WHAT TO WORK ON | Without omitting anything, write out the listing below precisely.

DATA EXCERPT |
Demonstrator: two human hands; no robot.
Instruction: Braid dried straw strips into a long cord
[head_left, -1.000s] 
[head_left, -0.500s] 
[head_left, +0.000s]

EXERCISE RESULT |
Demonstrator: two human hands; no robot.
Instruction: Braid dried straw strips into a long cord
[head_left, -1.000s] 
[head_left, -0.500s] 
[head_left, +0.000s]

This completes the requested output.